Aim of the exercise: Print the full set of records below, character for character and picture-free.

(Data for processing)

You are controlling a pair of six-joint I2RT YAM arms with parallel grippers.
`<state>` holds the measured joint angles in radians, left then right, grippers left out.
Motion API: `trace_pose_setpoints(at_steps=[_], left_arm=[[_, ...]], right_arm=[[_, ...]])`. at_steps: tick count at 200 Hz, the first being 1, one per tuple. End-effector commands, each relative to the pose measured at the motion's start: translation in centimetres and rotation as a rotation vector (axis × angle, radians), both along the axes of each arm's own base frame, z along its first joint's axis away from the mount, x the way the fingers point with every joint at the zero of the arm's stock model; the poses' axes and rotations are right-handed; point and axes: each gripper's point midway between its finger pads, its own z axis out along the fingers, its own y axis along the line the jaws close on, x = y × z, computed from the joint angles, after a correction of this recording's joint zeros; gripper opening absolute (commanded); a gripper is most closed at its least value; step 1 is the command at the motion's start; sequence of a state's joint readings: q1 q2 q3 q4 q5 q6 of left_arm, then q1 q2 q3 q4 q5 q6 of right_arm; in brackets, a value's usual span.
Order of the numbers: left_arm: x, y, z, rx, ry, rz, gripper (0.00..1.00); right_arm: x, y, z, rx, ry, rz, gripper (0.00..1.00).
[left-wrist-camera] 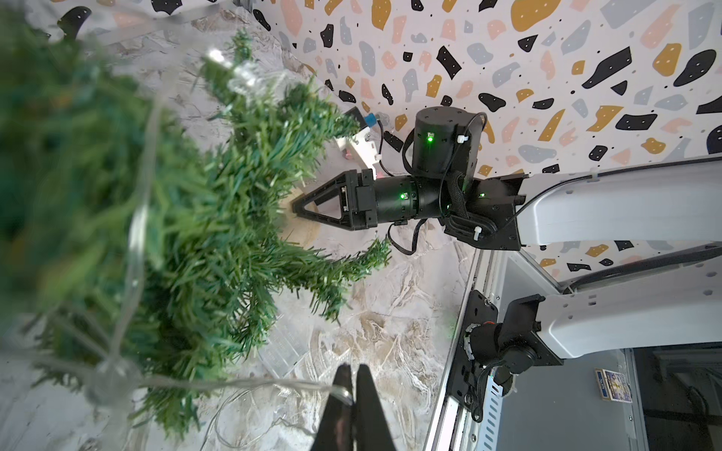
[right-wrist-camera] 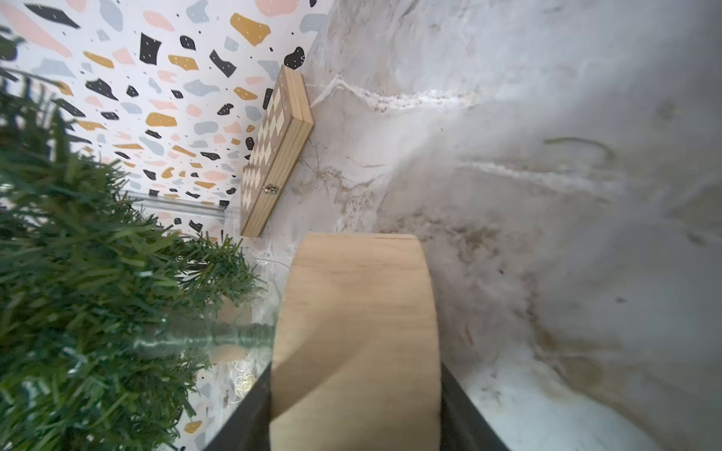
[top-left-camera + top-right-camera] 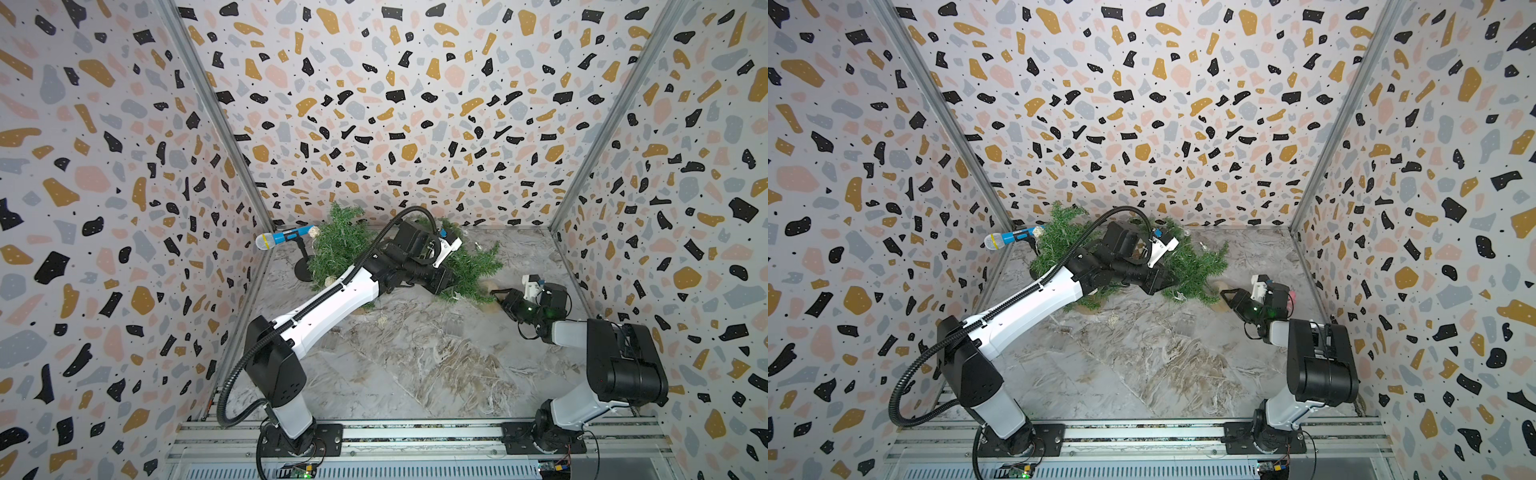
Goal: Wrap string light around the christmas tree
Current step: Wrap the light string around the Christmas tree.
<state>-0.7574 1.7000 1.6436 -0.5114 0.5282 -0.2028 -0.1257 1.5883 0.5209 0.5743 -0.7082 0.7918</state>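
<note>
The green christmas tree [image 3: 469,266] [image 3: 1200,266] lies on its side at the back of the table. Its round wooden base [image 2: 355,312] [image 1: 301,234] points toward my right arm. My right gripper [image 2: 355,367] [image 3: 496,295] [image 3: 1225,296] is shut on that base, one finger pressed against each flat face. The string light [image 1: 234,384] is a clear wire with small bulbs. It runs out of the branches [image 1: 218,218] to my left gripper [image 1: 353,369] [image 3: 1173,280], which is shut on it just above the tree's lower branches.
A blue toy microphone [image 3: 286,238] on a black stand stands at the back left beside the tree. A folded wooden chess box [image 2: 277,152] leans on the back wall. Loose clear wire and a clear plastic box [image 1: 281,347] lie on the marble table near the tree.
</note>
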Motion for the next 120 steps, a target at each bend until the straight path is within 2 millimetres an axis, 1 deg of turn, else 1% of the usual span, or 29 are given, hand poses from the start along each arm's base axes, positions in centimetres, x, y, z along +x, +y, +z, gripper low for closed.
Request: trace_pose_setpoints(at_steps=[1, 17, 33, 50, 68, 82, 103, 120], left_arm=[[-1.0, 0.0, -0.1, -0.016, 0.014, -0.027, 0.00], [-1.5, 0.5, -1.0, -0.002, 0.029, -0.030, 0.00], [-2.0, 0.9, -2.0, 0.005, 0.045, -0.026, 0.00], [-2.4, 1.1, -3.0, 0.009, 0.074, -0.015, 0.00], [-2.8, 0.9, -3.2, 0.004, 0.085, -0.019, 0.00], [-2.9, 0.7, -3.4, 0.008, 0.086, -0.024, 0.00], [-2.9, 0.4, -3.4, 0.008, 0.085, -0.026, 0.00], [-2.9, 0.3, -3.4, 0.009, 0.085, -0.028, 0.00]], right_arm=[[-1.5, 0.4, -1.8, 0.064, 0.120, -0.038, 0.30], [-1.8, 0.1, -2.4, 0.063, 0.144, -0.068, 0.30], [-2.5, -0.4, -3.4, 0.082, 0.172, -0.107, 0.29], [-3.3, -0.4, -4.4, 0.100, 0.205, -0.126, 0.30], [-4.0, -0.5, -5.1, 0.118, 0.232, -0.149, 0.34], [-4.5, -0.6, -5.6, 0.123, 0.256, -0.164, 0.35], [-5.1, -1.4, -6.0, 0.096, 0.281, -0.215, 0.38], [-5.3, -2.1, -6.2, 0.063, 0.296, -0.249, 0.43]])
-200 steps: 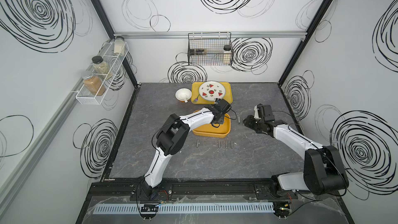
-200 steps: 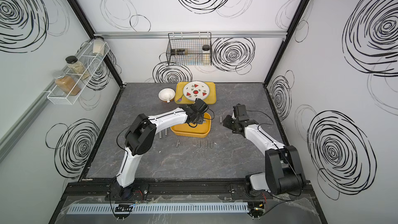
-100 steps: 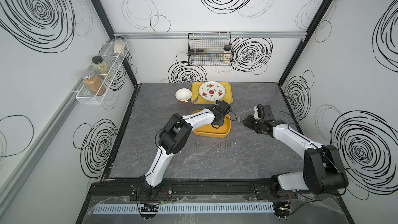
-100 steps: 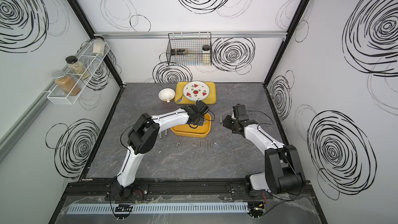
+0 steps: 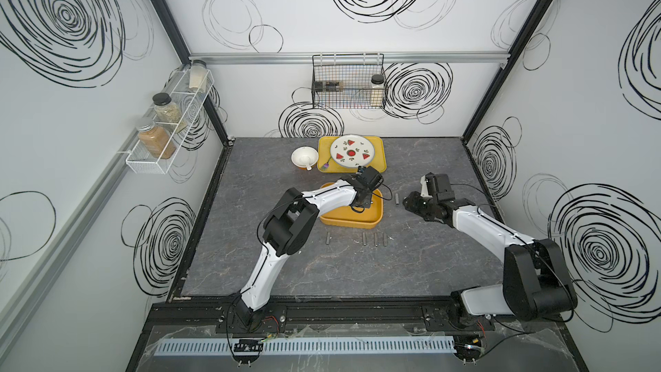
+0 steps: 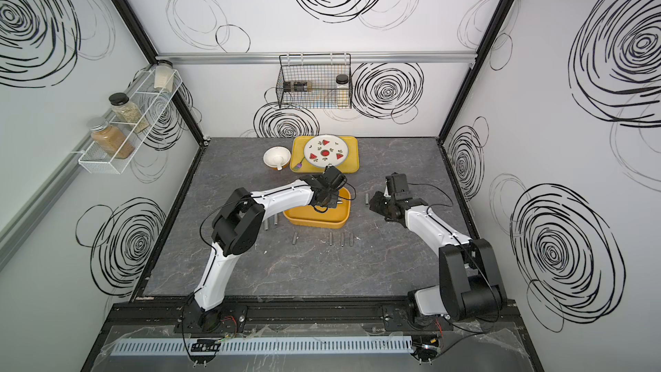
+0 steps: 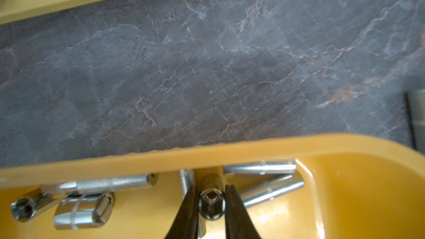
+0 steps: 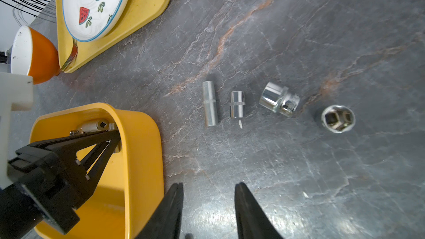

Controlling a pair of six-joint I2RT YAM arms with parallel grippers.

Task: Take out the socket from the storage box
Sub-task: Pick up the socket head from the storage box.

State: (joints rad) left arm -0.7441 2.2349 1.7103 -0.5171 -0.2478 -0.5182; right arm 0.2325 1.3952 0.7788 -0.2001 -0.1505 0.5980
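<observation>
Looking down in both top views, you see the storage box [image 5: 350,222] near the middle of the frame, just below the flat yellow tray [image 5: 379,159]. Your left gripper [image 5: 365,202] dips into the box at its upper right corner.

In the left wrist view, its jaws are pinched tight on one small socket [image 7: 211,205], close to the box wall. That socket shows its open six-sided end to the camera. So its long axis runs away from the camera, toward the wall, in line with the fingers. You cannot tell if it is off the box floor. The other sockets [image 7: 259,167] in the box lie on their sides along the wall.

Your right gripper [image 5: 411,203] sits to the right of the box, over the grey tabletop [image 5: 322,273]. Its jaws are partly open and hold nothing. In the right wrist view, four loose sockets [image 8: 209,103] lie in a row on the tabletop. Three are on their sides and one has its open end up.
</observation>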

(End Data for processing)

Your response:
You are controlling a pair of six-joint I2RT YAM arms with parallel grippers.
`<state>` holds the measured joint angles in radians, left then right, grippers left out.
Motion API: `trace_pose_setpoints(at_steps=[_], left_arm=[[_, ...]], right_arm=[[_, ...]])`. at_steps: tick count at 200 Hz, the first being 1, one per tuple. End-effector commands, each relative to the pose measured at the motion's start: translation in centimetres and rotation as a rotation vector (axis × angle, radians), both along the axes of each arm's own base frame, z along its first joint's axis away from the mount, x the way the fingers point with every joint at the zero of the arm's stock model; the poses' axes and rotations are right-handed; point and axes: each gripper's point midway between its finger pads, its own z axis out along the fingers, its own y axis along the line the jaws close on, x = y × z, computed from the joint angles, after a correction of this recording's joint zeros; gripper opening absolute (commanded); a gripper is most closed at its least value; step 1 is the command at the motion's start; sequence of a state's joint readings: q1 q2 q3 q4 q5 q6 of left_arm, then q1 q2 q3 q4 q5 q6 of right_arm; in brackets, a value's usual span.
Order of the numbers: left_arm: x, y, z, rx, ry, rz, gripper (0.00..1.00); right_arm: x, y, z, rx, ry, rz, gripper (0.00..1.00).
[left-wrist-camera] 
[right-wrist-camera] 
[top-left-camera + top-right-camera] 
Goal: Wrap string light around the christmas tree
Current step: Wrap the light string around the Christmas tree.
<state>-0.7574 1.7000 1.6436 -0.5114 0.5282 -0.2028 -0.1257 1.5883 0.5209 0.5743 -0.7082 0.7918</state>
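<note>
The green christmas tree [image 3: 469,266] [image 3: 1200,266] lies on its side at the back of the table. Its round wooden base [image 2: 355,312] [image 1: 301,234] points toward my right arm. My right gripper [image 2: 355,367] [image 3: 496,295] [image 3: 1225,296] is shut on that base, one finger pressed against each flat face. The string light [image 1: 234,384] is a clear wire with small bulbs. It runs out of the branches [image 1: 218,218] to my left gripper [image 1: 353,369] [image 3: 1173,280], which is shut on it just above the tree's lower branches.
A blue toy microphone [image 3: 286,238] on a black stand stands at the back left beside the tree. A folded wooden chess box [image 2: 277,152] leans on the back wall. Loose clear wire and a clear plastic box [image 1: 281,347] lie on the marble table near the tree.
</note>
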Motion for the next 120 steps, a target at each bend until the straight path is within 2 millimetres an axis, 1 deg of turn, else 1% of the usual span, or 29 are given, hand poses from the start along each arm's base axes, positions in centimetres, x, y, z along +x, +y, +z, gripper low for closed.
Request: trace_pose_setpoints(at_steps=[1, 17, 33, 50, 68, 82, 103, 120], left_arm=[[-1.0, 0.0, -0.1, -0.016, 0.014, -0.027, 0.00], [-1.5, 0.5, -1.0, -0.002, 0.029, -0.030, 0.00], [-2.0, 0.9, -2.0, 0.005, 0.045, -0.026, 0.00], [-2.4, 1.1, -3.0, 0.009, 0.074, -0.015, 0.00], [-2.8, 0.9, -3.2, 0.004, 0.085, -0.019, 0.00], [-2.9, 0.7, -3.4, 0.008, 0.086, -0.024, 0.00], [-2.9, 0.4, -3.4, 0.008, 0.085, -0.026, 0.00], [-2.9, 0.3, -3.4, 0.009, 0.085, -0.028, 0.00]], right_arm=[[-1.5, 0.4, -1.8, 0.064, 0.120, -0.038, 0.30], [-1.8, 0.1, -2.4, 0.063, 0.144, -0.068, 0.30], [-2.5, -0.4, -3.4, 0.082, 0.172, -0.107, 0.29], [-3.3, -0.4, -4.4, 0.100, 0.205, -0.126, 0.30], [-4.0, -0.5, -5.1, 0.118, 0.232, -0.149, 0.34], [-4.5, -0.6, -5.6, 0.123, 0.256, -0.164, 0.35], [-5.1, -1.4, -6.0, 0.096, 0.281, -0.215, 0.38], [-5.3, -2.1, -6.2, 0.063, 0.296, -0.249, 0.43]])
-200 steps: 
-200 steps: 
-100 steps: 
-100 steps: 
+0 steps: 
+0 steps: 
+0 steps: 
+0 steps: 

Controlling a pair of six-joint I2RT YAM arms with parallel grippers.

Task: Take out the socket from the storage box
Sub-task: Pick up the socket head from the storage box.

State: (joints rad) left arm -0.7441 2.2349 1.7103 -0.5171 -0.2478 -0.5182; right arm 0.2325 1.3952 0.7788 -0.2001 -0.1505 0.5980
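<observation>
Looking down in both top views, you see the storage box [image 5: 350,222] near the middle of the frame, just below the flat yellow tray [image 5: 379,159]. Your left gripper [image 5: 365,202] dips into the box at its upper right corner.

In the left wrist view, its jaws are pinched tight on one small socket [image 7: 211,205], close to the box wall. That socket shows its open six-sided end to the camera. So its long axis runs away from the camera, toward the wall, in line with the fingers. You cannot tell if it is off the box floor. The other sockets [image 7: 259,167] in the box lie on their sides along the wall.

Your right gripper [image 5: 411,203] sits to the right of the box, over the grey tabletop [image 5: 322,273]. Its jaws are partly open and hold nothing. In the right wrist view, four loose sockets [image 8: 209,103] lie in a row on the tabletop. Three are on their sides and one has its open end up.
</observation>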

Nothing more remains to be added to the answer.